One big question is whether the wave washes ashore here. On that front, Democrats have less reason to be giddy. Republican Kris Kobach is the favorite to succeed Sam Brownback as Kansas governor, thanks to a crowded GOP primary field, a divided Democratic electorate and the entry of independent Greg Orman, whose candidacy threatens to attract more Democrats than Republicans.
In Missouri, the marquee race is Democrat Claire McCaskill’s bid to win a third U.S. Senate term. This time, she’ll probably face a top-line Republican: Attorney General Josh Hawley, who’s far more polished than Todd Akin, the GOPer she dispatched in 2012.
Donald Trump won Missouri by 19 points, giving a new generation of Republicans fresh confidence. But Newhouse wasn’t counting out McCaskill yet.
“She is one tough out,” he said.
One Republican who appears increasingly vulnerable is Kansas Congressman Kevin Yoder, who is constantly toggling between appeasing a rambunctious conservative base and appealing to more progressive voters in a 3rd District that Hillary Clinton carried in 2016. Newhouse hasn’t polled the district, but the early campaign starts by a trio of first-time Democrats speaks to a collective belief that Yoder is shaky.
Nationally, the problem for Republicans boils down to a single number: 37. That’s the lowly percentage of adults nationwide who approve of the job Trump is doing.
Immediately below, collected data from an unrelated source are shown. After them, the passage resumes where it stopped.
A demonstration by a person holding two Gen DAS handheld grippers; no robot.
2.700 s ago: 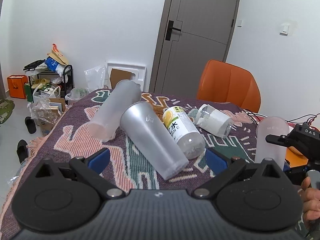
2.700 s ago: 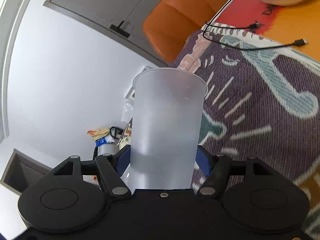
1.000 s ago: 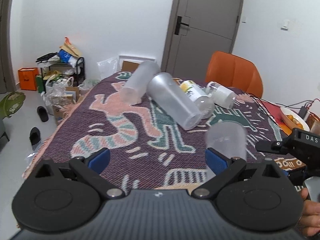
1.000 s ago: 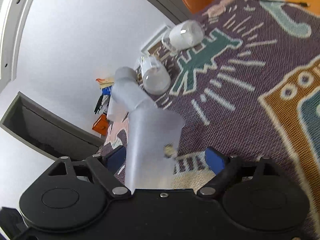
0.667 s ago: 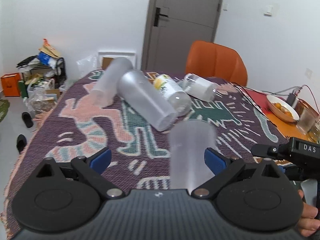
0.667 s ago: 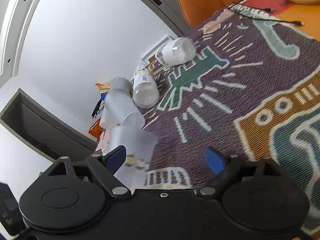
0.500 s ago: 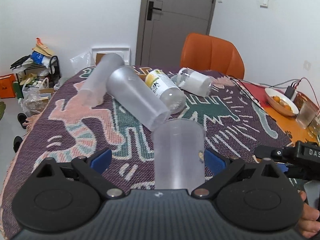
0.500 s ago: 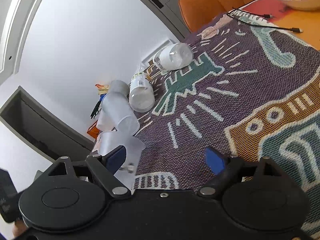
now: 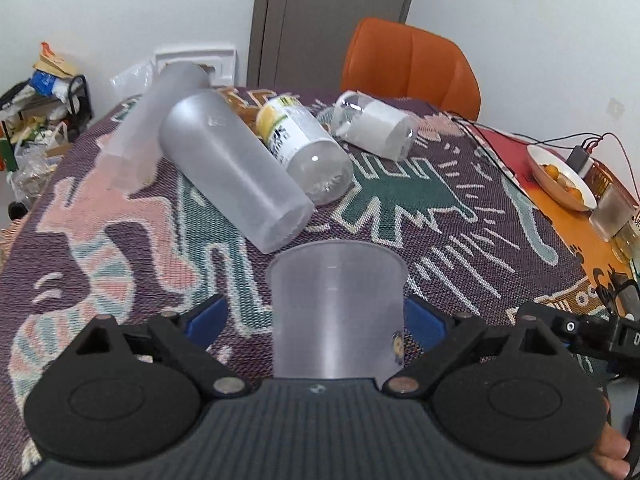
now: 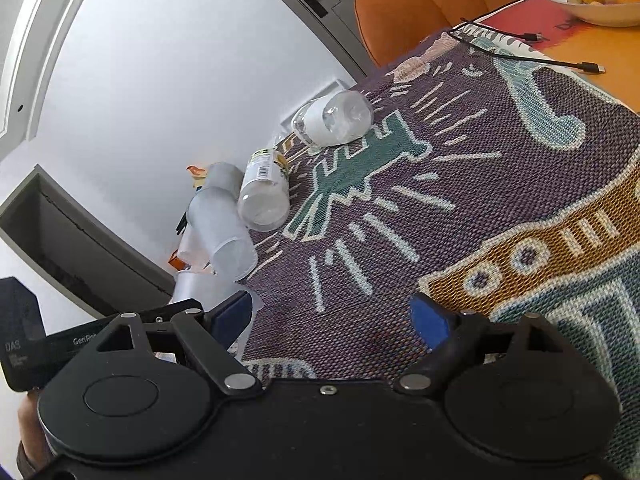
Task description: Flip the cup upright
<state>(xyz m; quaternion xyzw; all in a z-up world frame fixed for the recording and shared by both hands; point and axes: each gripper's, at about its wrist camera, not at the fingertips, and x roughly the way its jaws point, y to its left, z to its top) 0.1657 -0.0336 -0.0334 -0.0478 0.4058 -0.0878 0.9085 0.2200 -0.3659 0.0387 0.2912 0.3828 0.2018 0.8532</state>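
Note:
A frosted plastic cup [image 9: 336, 308] stands upright with its mouth up between the fingers of my left gripper [image 9: 316, 320]. The blue pads sit wide on either side of it with gaps, so the gripper is open. My right gripper [image 10: 332, 314] is open and empty over the patterned cloth; a sliver of the same cup [image 10: 196, 288] shows past its left finger. Two more frosted cups lie on their sides further back: one near the middle [image 9: 236, 172] and one behind it [image 9: 152, 120].
Two plastic bottles lie on the cloth [image 9: 460, 208]: a yellow-labelled one [image 9: 304, 148] and a white-labelled one [image 9: 376, 126]. An orange chair [image 9: 412, 64] stands behind. A fruit bowl [image 9: 560, 176], a glass [image 9: 612, 212] and cables are at the right.
The right gripper set the upright cup down on the cloth, opened and drew away to the right. The left gripper moved in so the cup stands between its open fingers.

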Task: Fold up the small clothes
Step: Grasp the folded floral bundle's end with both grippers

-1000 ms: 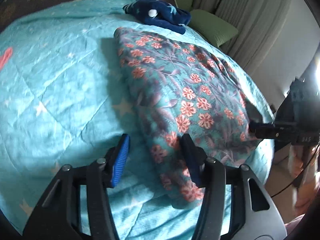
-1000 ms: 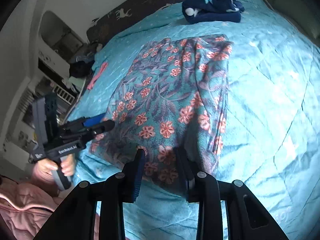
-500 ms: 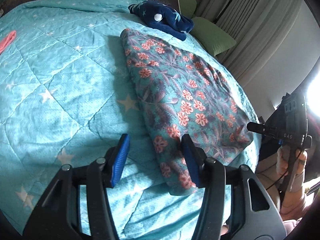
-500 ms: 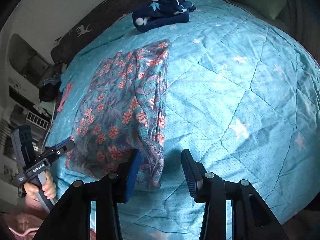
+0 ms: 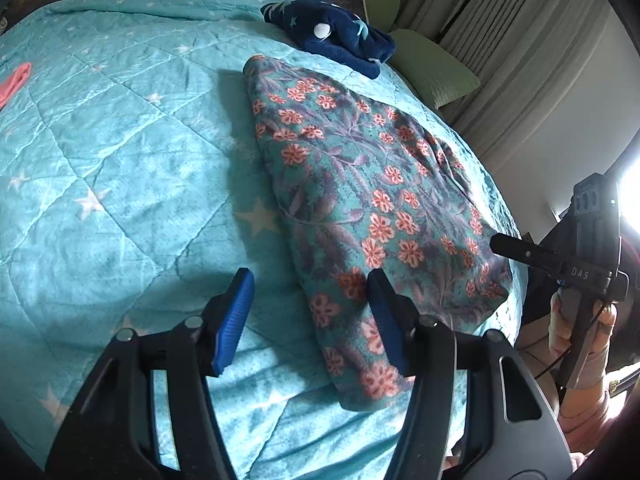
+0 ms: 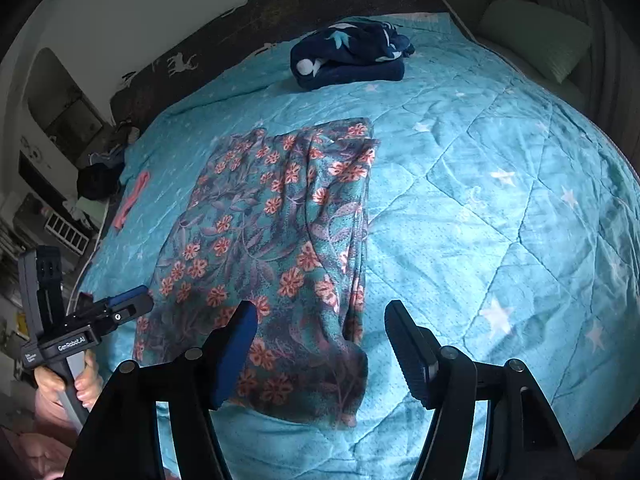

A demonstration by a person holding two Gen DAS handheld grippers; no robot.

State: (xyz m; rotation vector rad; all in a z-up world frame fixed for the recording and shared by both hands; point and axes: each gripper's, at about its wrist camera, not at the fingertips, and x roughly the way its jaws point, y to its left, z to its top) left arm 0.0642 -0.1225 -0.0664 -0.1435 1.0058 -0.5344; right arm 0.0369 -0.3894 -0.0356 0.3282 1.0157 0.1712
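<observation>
Now I am opening both my left gripper (image 5: 310,312) and right gripper (image 6: 320,344) (nothing held) over the soft, limp floral garment (image 6: 276,248), judging its near hem best to pinch.

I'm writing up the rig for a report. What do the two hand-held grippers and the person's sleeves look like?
Each hand-held gripper, left and right, has black plastic arms with round silver bolts and ribbed blue pads. From the side, the left one reads "GenRobot.AI" in white; the right one reads "DAS" and trails a thin black cable. Pink fabric shows below the hand.

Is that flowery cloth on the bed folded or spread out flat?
Folded: the flowery cloth lies doubled, with a thick layered edge along one side.
</observation>
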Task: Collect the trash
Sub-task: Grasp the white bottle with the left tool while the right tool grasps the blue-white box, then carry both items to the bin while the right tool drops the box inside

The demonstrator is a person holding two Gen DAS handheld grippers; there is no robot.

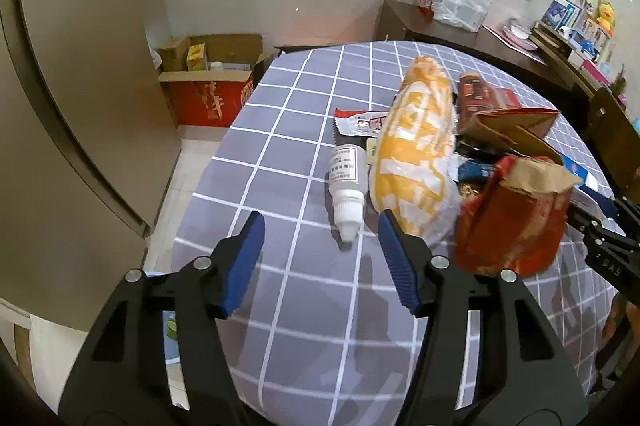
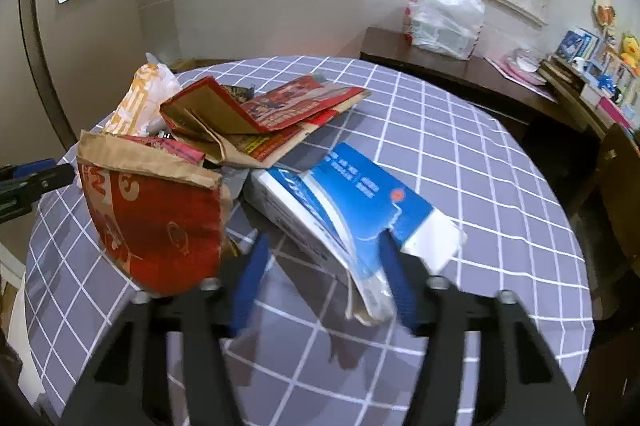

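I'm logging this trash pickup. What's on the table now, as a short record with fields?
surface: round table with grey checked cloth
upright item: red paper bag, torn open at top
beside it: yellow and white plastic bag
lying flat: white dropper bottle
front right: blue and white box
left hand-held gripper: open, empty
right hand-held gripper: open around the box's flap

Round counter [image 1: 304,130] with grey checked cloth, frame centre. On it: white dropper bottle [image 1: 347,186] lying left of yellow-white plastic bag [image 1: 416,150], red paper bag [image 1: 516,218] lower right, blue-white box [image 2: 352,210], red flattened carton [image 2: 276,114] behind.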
That number, coming near the end of his first year in office, was by far the lowest year-one score for any president dating back to Eisenhower. Barack Obama, by the way, was at 57 percent at this time.
The undeniable historical trend is that presidents with low job approval ratings drag down their parties in midterm elections. Still, Republicans are sticking with Trump with 82 percent backing him, according to Dec. 4 Gallup numbers.
Recent polls show that voters are increasingly sliding toward the Democrats as the party they want to control Congress. Last week, 49 percent said they preferred that Democrats take over the House compared to 37 percent who favored continued GOP control.
Some other Newhouse nuggets:
▪ Don’t expect Trump to stop tweeting. That’s how he connects.
▪ The sexual harassment story will continue. We’ve only seen the “tip of the iceberg,” he predicted.
▪ Republicans actually caught a break when Roy Moore lost in Alabama. He would’ve weighed down the party next year.
▪ The tax package won’t substantially change GOP fortunes, although it will help with fundraising. “It’s more or less a wash.”
Finally, we’re a long, long way from November 2018. Then again, Trump isn’t showing any propensity to change. That means GOP fortunes may not either.